The company has launched new products during the quarter and has opened a Liquid Engineering Centre at the Maruti Suzuki India Limited (MSIL) Plant in Gurgaon. It also worked with Maruti to co-engineer and launch a fuel efficient lubricant for diesel engines and partnered with Tata Motors Ltd to co-engineer a fuel efficient engine oil for Tata Motors' new Zest car with the Revotron engine. Further in the Industrial segment, the company has acquired new business with several customers in the Wind Energy sector,

While easing crude prices are positive, rupee volatility is a matter of concern. The management expects a more stable cost of goods environment in the future.
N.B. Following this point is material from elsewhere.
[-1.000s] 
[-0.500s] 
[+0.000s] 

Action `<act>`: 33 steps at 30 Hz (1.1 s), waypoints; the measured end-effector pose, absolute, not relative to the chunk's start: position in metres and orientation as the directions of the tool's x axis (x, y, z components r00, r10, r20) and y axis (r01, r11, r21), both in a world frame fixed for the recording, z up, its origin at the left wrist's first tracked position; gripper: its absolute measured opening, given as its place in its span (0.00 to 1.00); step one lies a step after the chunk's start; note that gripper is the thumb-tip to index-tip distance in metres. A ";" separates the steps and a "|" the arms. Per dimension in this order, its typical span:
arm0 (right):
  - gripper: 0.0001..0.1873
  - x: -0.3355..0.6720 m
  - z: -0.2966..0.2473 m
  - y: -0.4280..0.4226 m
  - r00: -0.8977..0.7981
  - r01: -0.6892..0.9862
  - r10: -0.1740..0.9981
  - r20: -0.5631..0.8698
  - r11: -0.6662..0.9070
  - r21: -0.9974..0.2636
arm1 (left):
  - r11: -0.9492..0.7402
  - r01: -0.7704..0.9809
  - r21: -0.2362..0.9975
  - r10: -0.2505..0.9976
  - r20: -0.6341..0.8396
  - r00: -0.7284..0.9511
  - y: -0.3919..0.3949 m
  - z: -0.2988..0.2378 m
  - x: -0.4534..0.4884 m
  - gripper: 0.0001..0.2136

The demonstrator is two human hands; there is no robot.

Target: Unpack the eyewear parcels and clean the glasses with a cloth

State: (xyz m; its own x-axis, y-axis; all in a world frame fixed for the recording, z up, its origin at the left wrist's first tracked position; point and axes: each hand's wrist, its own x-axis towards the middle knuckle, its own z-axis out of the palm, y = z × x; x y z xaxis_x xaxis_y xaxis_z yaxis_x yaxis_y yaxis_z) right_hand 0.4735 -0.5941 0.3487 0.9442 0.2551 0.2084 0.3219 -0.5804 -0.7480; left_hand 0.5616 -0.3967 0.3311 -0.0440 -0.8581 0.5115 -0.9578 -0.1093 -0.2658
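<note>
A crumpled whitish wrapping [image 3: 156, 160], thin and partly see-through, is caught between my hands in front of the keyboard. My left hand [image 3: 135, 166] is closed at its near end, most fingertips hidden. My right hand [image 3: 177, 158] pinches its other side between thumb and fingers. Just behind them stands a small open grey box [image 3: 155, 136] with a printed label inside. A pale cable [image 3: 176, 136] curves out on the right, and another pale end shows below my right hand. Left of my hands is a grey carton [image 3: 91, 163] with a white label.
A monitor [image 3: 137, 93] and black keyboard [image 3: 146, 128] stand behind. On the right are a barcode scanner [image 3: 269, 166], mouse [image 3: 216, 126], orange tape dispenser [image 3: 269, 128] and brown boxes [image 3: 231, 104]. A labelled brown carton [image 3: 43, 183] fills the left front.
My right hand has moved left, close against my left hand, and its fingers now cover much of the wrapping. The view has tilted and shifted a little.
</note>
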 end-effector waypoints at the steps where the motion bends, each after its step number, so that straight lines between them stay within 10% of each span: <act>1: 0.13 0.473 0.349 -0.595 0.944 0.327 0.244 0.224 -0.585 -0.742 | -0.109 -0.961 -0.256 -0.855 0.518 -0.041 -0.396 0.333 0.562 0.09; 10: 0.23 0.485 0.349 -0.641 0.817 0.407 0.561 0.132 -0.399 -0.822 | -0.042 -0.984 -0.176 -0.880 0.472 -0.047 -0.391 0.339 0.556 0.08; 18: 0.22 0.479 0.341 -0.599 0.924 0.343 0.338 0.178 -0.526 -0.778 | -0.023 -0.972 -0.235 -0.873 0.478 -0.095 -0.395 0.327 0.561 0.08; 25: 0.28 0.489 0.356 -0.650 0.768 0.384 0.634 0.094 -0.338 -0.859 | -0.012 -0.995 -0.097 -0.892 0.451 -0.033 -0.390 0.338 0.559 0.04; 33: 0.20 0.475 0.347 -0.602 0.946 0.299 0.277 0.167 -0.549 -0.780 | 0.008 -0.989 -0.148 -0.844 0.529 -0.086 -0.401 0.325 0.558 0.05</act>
The management has suggested that outlook for commercial vehicle business remains challenging. At current price, the stock is trading at trailing 12 months Price to earnings multiple of 44 times which we believe is expensive. As such, we suggest investors not to buy the stock at current levels.